Both debt and equity can be found on the balance sheet. Company assets, also listed on the balance sheet, are purchased with debt or equity. Capital structure can be a mixture of a company’s long-term debt, short-term debt, common stock, and preferred stock. A company’s proportion of short-term debt versus long-term debt is considered when analyzing its capital structure.

When analysts refer to capital structure, they are most likely referring to a firm’s debt-to-equity (D/E) ratio, which provides insight into how risky a company’s borrowing practices are. Usually, a company that is heavily financed by debt has a more aggressive capital structure and therefore poses a greater risk to investors. This risk, however, may be the primary source of the firm’s growth.

Risk Return Tradeoff

The risk-return tradeoff states that the potential return rises with an increase in risk. Using this principle, individuals associate low levels of uncertainty with low potential returns, and high levels of uncertainty or risk with high potential returns. According to the risk-return tradeoff, invested money can render higher profits only if the investor will accept a higher possibility of losses.

The trading principle that links high risk with high reward. The appropriate risk-return tradeoff depends on a variety of factors including an investor’s risk tolerance, the investor’s years to retirement and the potential to replace lost funds. Time also plays an essential role in determining a portfolio with the appropriate levels of risk and reward. For example, if an investor has the ability to invest in equities over the long term, that provides the investor with the potential to recover from the risks of bear markets and participate in bull markets, while if an investor can only invest in a short time frame, the same equities have a higher risk proposition.

Investors use the technique as one of the essential components of each investment decision, as well as to assess their portfolios as a whole. At the portfolio level, the risk-return tradeoff can include assessments of the concentration or the diversity of holdings and whether the mix presents too much risk or a lower-than-desired potential for returns.

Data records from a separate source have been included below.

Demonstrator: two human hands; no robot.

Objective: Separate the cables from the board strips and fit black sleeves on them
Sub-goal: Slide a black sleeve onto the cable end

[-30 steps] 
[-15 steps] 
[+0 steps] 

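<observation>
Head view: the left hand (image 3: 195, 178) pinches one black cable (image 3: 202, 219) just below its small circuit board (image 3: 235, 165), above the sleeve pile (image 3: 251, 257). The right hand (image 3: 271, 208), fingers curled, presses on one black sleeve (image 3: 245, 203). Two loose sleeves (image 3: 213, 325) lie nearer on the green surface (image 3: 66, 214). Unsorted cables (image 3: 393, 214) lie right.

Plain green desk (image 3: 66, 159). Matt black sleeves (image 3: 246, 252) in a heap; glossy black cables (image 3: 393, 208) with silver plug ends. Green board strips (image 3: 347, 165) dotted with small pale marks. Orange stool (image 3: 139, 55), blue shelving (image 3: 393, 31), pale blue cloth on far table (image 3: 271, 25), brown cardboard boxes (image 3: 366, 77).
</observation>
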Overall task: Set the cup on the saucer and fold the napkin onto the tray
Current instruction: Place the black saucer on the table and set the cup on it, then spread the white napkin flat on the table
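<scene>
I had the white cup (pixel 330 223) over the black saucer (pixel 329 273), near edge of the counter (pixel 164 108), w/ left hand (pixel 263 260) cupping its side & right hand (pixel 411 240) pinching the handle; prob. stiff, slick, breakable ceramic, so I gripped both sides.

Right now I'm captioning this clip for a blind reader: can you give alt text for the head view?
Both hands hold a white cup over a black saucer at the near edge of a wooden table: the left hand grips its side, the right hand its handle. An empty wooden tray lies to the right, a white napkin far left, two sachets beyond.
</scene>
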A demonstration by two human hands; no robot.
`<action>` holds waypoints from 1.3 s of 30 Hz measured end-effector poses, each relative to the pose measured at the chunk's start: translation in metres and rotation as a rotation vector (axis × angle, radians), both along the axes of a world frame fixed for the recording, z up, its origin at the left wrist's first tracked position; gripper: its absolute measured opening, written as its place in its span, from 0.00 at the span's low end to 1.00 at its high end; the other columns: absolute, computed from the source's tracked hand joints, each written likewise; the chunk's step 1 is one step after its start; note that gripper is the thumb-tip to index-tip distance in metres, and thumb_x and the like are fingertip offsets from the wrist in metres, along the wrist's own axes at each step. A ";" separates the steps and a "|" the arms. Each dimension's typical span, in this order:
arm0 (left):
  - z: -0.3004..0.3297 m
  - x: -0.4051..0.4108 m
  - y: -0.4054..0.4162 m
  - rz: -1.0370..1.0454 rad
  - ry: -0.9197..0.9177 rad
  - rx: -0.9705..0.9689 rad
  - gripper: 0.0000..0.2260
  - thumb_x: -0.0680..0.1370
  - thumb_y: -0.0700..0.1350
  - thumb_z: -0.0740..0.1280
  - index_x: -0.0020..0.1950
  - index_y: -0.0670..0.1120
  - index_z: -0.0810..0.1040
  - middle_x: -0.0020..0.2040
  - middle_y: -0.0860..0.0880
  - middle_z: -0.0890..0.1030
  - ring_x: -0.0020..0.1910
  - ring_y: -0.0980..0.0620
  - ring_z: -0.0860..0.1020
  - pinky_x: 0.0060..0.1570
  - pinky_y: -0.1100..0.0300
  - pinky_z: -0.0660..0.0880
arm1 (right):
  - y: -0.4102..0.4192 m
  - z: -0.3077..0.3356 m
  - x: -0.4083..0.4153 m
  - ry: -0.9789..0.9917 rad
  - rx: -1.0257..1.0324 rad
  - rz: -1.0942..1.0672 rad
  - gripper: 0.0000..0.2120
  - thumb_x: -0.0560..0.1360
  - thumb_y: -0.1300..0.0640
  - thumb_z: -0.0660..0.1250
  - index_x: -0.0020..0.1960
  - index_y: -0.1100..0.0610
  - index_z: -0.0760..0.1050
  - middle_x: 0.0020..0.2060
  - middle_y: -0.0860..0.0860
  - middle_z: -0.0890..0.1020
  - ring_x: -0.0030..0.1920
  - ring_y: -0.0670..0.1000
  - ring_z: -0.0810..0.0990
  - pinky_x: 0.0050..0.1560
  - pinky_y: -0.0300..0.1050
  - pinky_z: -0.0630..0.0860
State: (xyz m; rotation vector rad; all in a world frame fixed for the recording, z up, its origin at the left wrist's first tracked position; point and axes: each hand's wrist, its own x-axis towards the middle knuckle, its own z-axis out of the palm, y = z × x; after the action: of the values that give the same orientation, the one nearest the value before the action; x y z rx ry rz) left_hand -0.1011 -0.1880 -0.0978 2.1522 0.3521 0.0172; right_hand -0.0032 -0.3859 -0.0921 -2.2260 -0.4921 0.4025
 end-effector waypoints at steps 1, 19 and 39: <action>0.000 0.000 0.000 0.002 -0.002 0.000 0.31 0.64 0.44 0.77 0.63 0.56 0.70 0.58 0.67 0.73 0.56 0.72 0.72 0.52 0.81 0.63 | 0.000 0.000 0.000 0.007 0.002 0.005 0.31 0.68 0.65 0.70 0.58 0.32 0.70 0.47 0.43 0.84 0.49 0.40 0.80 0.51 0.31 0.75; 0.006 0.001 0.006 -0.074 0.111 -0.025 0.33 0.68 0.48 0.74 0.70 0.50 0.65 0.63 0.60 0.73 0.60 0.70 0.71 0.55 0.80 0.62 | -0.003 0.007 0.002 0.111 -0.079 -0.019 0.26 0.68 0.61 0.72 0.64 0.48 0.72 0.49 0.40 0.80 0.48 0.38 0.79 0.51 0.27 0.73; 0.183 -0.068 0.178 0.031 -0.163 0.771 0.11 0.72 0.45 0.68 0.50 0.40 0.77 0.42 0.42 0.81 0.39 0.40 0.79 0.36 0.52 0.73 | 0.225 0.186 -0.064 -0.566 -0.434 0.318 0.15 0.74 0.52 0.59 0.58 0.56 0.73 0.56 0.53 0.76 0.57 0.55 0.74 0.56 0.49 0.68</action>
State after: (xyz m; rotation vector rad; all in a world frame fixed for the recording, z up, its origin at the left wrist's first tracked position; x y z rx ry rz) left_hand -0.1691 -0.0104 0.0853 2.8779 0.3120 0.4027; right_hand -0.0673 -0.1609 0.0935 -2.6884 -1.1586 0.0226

When an investor considers high-risk-high-return investments, the investor can apply the risk-return tradeoff to the vehicle on a singular basis as well as within the context of the portfolio as a whole.

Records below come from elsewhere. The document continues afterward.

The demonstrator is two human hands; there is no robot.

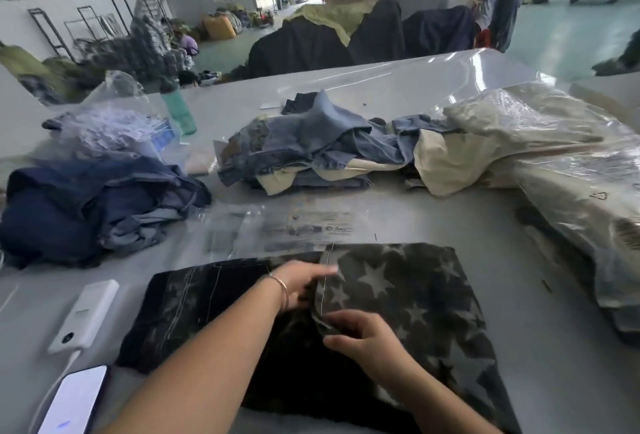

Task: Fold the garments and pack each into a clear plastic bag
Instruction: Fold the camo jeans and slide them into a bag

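Note:
A dark garment with pale star print (415, 295) lies flat on the table in front of me, its left part plain black. My left hand (301, 283) holds the stitched edge of the star-printed layer near the garment's middle. My right hand (363, 336) pinches the same edge a little lower. An empty clear plastic bag with printed text (287, 229) lies flat just behind the garment. Packed beige garments in clear bags (561, 156) are heaped at the right.
A heap of blue denim and beige clothes (311, 149) sits mid-table, and a dark navy pile (86, 208) lies at the left. A white power bank (85, 315) and a phone (74, 399) lie near the left front edge. A green bottle (178, 111) stands behind.

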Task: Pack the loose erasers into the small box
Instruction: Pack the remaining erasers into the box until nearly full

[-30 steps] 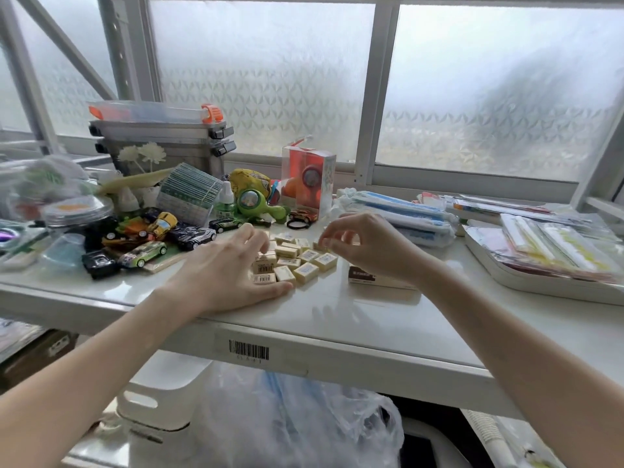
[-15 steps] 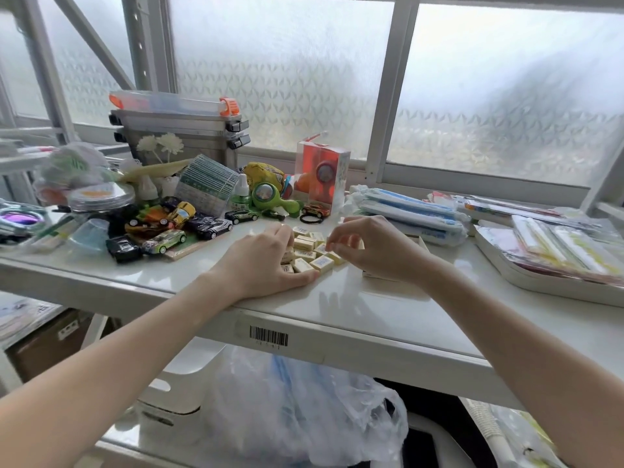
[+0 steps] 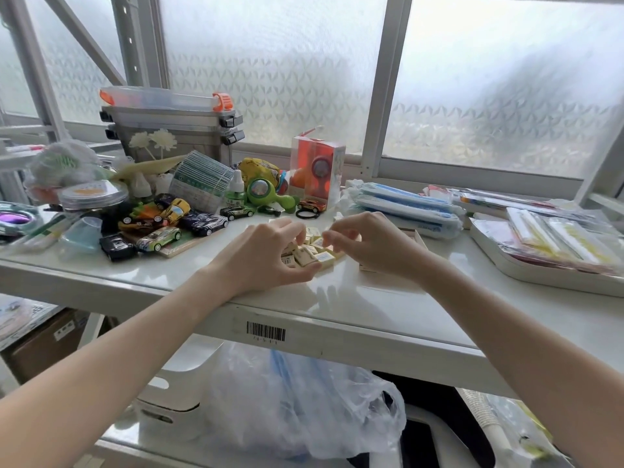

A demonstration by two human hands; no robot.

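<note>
Several small cream erasers [image 3: 312,253] with printed labels lie in a tight heap on the white shelf [image 3: 337,298]. My left hand [image 3: 266,255] cups the heap from the left, with the thumb along its front and the fingers curled over its back. From the right, my right hand [image 3: 369,244] has its curled fingertips on the heap's top. The small box [image 3: 417,235] lies flat just behind and under my right hand, which hides most of it.
Toy cars [image 3: 158,238] and a round tin [image 3: 93,194] crowd the left of the shelf. A green toy [image 3: 265,194] and an orange packaged toy [image 3: 317,170] stand behind the erasers. Blue-white packets [image 3: 401,207] and a white tray [image 3: 540,275] of stationery lie on the right.
Both hands have closed in on the erasers from either side and pushed the spread-out pieces into a tighter heap. The camera has moved closer.
</note>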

For example, a penny stock position may have a high risk on a singular basis, but if it is the only position of its kind in a larger portfolio, the risk incurred by holding the stock is minimal.

That said, the risk-return tradeoff also exists at the portfolio level. For example, a portfolio composed of all equities presents both higher risk and higher potential returns.

Generally, the risk and return trade-off are calculated with the help of a few metrics. In the case of mutual funds, investors determine the trade-off with the help of these metrics:

  • Alpha -Alpha measures the risk-adjusted returns of a mutual fund scheme against its underlying benchmark. If a mutual fund follows Nifty 50, the risk-adjusted returns of the fund above or below the performance of the benchmark are considered alpha. For instance, a negative alpha of 1 means that the mutual fund underperformed in comparison to its benchmark by 1%. A positive alpha indicates better performance than the benchmark. The higher the alpha is, the higher is the potential returns.
  • Beta – Beta measures the volatility of the fund according to the benchmark. A higher or positive beta means that the fund is more volatile as compared to its benchmark. Funds have lower or negative beta if their volatility is lower than the benchmark. Funds with lower betas are highly recommended to new investors as they are less volatile. But less volatility often leads to lower returns as compared to a fund with a higher beta. However, higher beta does not guarantee higher returns.
  • Sharpe Ratio – Sharpe Ratio is used for analyzing the risk-adjusted returns potential of a mutual fund scheme. In other words, it measures the potential returns of a scheme against each unit of risk the scheme has undertaken. So, the Sharpe Ratio of 1 means that the returns potential of a fund is higher than what is expected for an investment at a particular risk level. If the ratio is below 1, it signifies that the potential return of the fund is lower than the risk carried by the fund.
  • Standard Deviation – Standard deviation measures the individual returns of an investment over time against its average return for the same period. So, a higher standard deviation means that the fund is volatile and carries a higher level of risk as compared to a fund with a lower standard deviation. The standard deviation of a fund is compared against the standard deviation of funds from the same category to evaluate volatility and risk.